I was so surprised by this selfless act, that all I could say was “Oh my – thank you! That’s so kind of you.” He waved off my thanks and proceeded to move to my seat, earning him winning smiles from the passengers in that seat-row. I walked over to his seat, placed my son down on the extra seat that I received as a bonus, and sat down. Maybe it was going to be a good flight after all.

This man’s kindness affected me in two ways – one temporary, the other more long-lasting.

The temporary effect lasted a full day. I was so overcome by the overall niceness of this interaction that it gave me a much needed jolt of energy and positivity throughout the flight. I’m sure my upbeat demeanor had an impact on my son as well; against all odds, he was a perfectly-behaved baby on the flight. I even had a nice chat with my co-passenger for a while, something that almost never happens when I’m flying with my son. Turns out it is true what they say about the ripple effect of good deeds.

The long-lasting effect was quite unexpected, but it’s caused a powerful change in my mindset. You see, ever since I became a parent, I’d been constantly hearing accounts from friends (and social media) telling me how parents are judged by perfect strangers for the smallest of things, how society is collectively annoyed by everything about kids, and how difficult it is to JUST GET BY with a kid in general without inviting some kind of backlash. I would occasionally hear some weak defense to this prevailing viewpoint, often along the lines of “But not everyone is like that…” but it didn’t carry much conviction. The hostility was everywhere, in excruciating detail. A generic, abstract defense didn’t do much to inspire confidence.

But this experience did. Here was an example of someone being nice to a parent for absolutely no reason other than basic human decency.
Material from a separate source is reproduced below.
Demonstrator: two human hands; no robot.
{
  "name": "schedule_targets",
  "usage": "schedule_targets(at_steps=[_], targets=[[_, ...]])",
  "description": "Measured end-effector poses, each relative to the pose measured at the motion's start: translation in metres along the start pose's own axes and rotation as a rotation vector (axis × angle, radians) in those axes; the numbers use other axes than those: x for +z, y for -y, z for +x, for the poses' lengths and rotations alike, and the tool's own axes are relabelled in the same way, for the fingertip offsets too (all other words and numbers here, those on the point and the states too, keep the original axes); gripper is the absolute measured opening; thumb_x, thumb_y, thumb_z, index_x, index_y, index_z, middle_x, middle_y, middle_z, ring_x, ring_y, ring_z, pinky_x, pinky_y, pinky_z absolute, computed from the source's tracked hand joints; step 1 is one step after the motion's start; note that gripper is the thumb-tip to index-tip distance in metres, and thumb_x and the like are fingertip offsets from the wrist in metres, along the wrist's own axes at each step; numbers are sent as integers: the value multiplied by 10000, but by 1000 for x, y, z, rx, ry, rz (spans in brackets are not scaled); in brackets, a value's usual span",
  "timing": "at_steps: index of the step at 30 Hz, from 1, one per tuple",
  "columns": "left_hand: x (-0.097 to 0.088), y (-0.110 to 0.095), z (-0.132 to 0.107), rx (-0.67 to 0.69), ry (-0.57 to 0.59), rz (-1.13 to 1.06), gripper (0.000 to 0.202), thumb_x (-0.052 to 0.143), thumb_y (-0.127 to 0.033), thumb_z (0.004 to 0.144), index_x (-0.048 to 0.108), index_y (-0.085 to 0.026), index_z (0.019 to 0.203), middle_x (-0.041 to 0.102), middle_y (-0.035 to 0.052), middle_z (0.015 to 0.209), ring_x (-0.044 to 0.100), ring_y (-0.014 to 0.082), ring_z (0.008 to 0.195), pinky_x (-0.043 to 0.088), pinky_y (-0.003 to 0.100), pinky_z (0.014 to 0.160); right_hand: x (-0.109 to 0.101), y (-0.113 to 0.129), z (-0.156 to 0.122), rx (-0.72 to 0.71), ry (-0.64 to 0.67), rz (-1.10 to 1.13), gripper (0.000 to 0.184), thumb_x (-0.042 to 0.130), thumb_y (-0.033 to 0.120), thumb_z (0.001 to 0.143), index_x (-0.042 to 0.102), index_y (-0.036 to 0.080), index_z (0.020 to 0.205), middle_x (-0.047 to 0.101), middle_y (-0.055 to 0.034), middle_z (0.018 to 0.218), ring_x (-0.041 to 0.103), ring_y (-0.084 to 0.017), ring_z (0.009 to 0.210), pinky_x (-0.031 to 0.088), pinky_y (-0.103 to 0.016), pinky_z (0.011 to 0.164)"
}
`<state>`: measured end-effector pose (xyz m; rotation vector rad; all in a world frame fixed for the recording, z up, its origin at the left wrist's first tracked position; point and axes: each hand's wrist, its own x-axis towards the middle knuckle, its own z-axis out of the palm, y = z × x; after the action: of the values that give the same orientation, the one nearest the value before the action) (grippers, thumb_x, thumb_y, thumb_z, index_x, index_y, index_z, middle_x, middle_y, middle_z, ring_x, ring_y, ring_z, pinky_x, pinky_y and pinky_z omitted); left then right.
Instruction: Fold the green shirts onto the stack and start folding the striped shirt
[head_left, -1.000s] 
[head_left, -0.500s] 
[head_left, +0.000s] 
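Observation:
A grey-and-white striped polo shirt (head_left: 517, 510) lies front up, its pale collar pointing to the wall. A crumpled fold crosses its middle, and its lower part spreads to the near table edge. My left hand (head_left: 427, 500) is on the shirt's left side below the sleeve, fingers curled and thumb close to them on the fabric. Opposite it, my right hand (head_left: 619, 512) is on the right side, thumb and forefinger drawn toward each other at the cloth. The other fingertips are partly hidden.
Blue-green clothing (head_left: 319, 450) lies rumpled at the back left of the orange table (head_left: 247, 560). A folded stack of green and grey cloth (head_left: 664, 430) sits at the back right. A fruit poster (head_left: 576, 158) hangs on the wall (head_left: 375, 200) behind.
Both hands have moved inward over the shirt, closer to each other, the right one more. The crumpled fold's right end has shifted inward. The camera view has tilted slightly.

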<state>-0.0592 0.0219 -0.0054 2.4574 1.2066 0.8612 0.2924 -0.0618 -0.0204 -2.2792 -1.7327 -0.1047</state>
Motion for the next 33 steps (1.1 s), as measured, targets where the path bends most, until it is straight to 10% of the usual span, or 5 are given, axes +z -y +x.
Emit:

I now had a specific story, better yet, a specific story that happened to ME. And because this incident happened early on in my life as a parent, I was able to convince myself that this was a common enough occurrence, rather than an astounding exception to the status quo.

Now my default viewpoint of the world is that everyone loves kids, and everyone is appreciative of one’s efforts as parents. Laugh if you must, but it’s a much more empowering world view than the alternative. Every time someone shows me a thumbs-up sign as I’m trying to wrestle my toddler into his car-seat, every time someone says “Your son is adorable!” or every time someone helps me pick up the toys my son dropped on the street – this belief is strengthened. And on the odd occasion that I encounter some unpleasantness – like the lady who rolled her eyes at me and my son as we sat down next to her at the train station – I try to attribute that to the person having a challenging day rather than the world as a whole being hostile to parents and kids. An exception to the rule, if you will.

I’ve truly enjoyed the extra jollies that this mindset has afforded me. Starting from a point of hope and a belief in the inherent goodness of people has done so much to improve my confidence as a new mother. Parenting is a roller-coaster journey of emotions, and I’ll take every bit of help to make it smoother.